La Caisse d’Epargne Ile-de France saute le pas
“Nous souhaitons que les agences bancaires qui ne disposent pas de cash, et elles sont nombreuses, soient fermées”, précise à La Tribune Diana Brajevic, secrétaire générale de la fédération CFTC Banques. “Aujourd’hui il y a un confinement. Quelle est l’urgence de laisser une banque ouverte ?” s’interroge-t-elle.
Dans les détails, la CFTC demande que ne soit laissée ouverte “qu’une agence sur 3 avec rotation des équipes” et “pour les agences qui devront nécessairement rester ouvertes, nous demandons un vigile pour gérer les flux et un équipement tel que préconisé par les scientifiques pour nos collègues d’astreinte (lunettes, gants etc…)”.
Certains réseaux bancaires ont déjà pris la décision de fermer plusieurs agences. La Caisse d’Epargne Ile-de France vient ainsi de publier la liste des agences qui demeurent ouvertes et celles qui sont désormais fermées. A titre d’exemple, sur les 77 agences que compte la banque à Paris, 21 sont fermées, soit plus de 25%. La Caisse d’Epargne Rhône-Alpes a, quant à elle, pris la décision de n’ouvrir ses agences que sur rendez-vous, pris préalablement sur Internet.

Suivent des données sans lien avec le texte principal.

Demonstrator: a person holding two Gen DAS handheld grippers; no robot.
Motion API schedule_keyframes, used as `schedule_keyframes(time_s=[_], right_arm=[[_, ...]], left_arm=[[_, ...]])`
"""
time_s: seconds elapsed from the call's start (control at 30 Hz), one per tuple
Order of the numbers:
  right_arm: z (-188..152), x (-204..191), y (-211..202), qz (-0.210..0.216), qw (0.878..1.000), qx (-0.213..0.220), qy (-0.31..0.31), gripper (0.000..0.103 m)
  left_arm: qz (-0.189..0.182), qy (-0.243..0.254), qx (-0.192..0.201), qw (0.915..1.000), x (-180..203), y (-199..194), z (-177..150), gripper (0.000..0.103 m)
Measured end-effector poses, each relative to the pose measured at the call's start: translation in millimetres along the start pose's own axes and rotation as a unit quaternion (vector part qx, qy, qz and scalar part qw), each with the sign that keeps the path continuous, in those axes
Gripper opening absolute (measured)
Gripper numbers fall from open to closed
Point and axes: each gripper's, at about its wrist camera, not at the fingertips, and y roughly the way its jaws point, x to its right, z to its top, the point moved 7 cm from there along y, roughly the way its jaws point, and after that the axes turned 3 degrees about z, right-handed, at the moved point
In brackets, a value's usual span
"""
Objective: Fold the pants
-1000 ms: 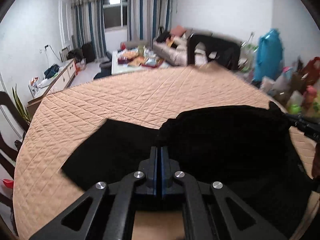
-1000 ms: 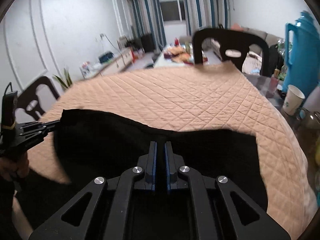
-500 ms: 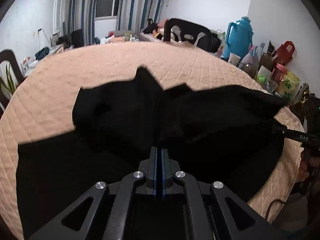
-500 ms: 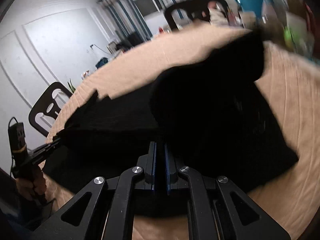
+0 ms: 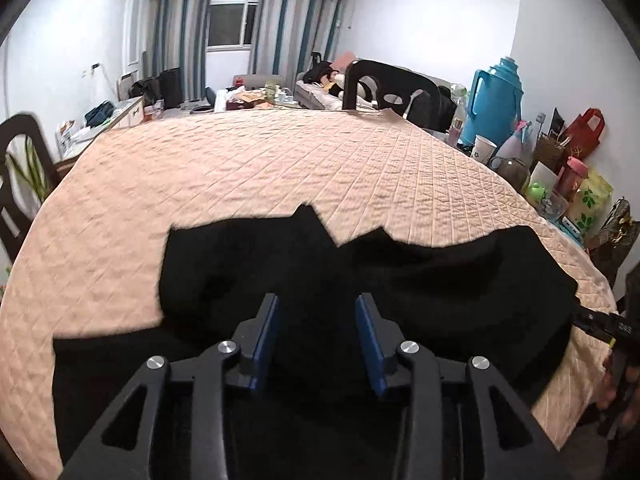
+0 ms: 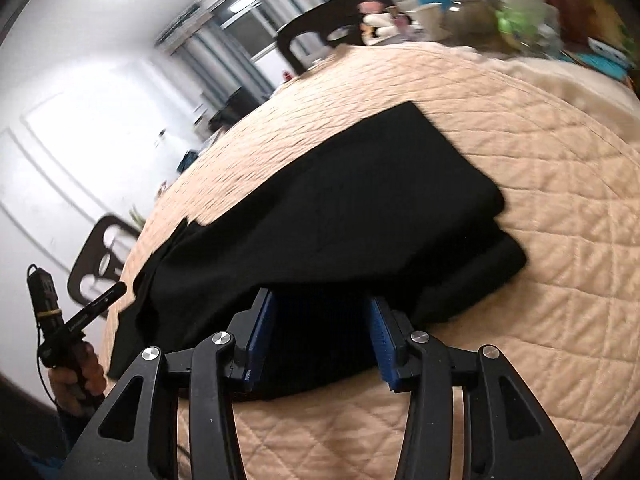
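Note:
The black pants (image 5: 360,280) lie folded over on the peach quilted table cover (image 5: 280,168), near its front edge. My left gripper (image 5: 316,320) is open just above the cloth, holding nothing. In the right wrist view the pants (image 6: 340,208) show as a doubled layer with a folded end at the right. My right gripper (image 6: 318,320) is open, its blue pads either side of the near edge of the cloth. The left gripper's tip (image 6: 100,300) shows at the far left of the right wrist view, the right gripper's tip (image 5: 600,326) at the right of the left wrist view.
A black chair (image 5: 384,88) stands at the far side of the table, another at the left (image 5: 16,168). A blue thermos (image 5: 496,100), paper cup (image 5: 484,148), bottles and bags crowd the right side.
Both grippers were shut on the pants and swung them over into a fold. Now both have opened and let the cloth go, and it lies flat on the table.

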Motion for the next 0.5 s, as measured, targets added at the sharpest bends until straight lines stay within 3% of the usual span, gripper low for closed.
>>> schedule_keyframes(time_s=[0.23,0.5], right_arm=[[16,10,-5,0.016,0.998,0.031,0.044,0.046],[25,23,-2,0.016,0.997,0.037,0.072,0.047]], left_arm=[[0.021,0.004,-0.037,0.9991,12,58,26,0.047],[0.077,0.022,-0.095,0.9923,10,103,24,0.048]])
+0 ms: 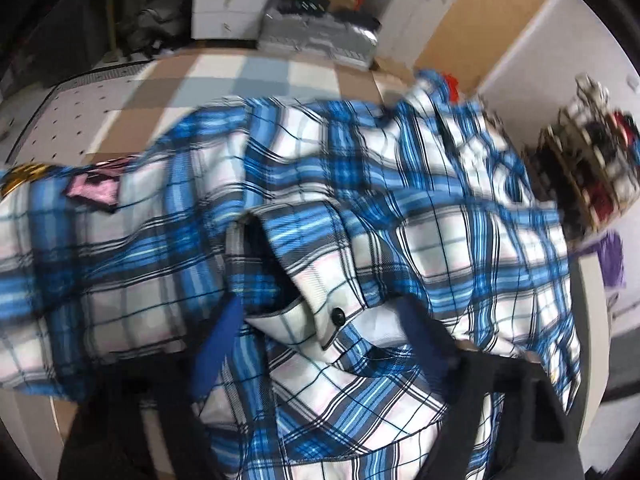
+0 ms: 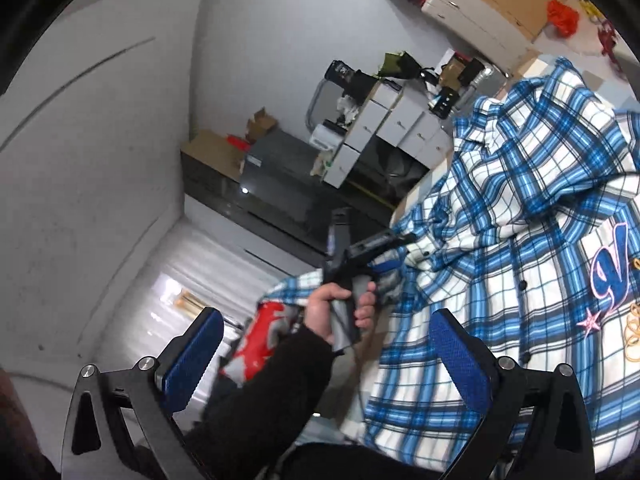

Contacté à ce sujet, BPCE, le groupe bancaire auquel appartiennent les Caisses d’Epargne et les Banques populaires, indique simplement que moins de 5% de ses agences sur tout le territoire sont actuellement fermées. Ces fermetures concerneraient les plus petites implantations, qui font face à un manque d’effectifs
Des open spaces encore trop remplis
Mais les agences ne sont pas le seul centre de préoccupations des organisations syndicales. “Un autre problème concerne les sites centraux, où l’on retrouve les services de gestion des flux notamment. Or, la plupart de ces salariés travaillent en open space”, pointe Frédéric Guyonnet de la SNB/CFE-CGC, laissant sous-entendre une trop grande proximité entre chaque collaborateur.
“Nous avons demandé une identification précise des services essentiels à la vie du secteur. Et nous souhaitons que les personnes qui travaillent dans des services non-essentiels puissent rentrer chez elles pour gagner des mètres carrés dans les locaux et redispatcher au mieux les équipes dont la présence est indispensable”, poursuit le représentant.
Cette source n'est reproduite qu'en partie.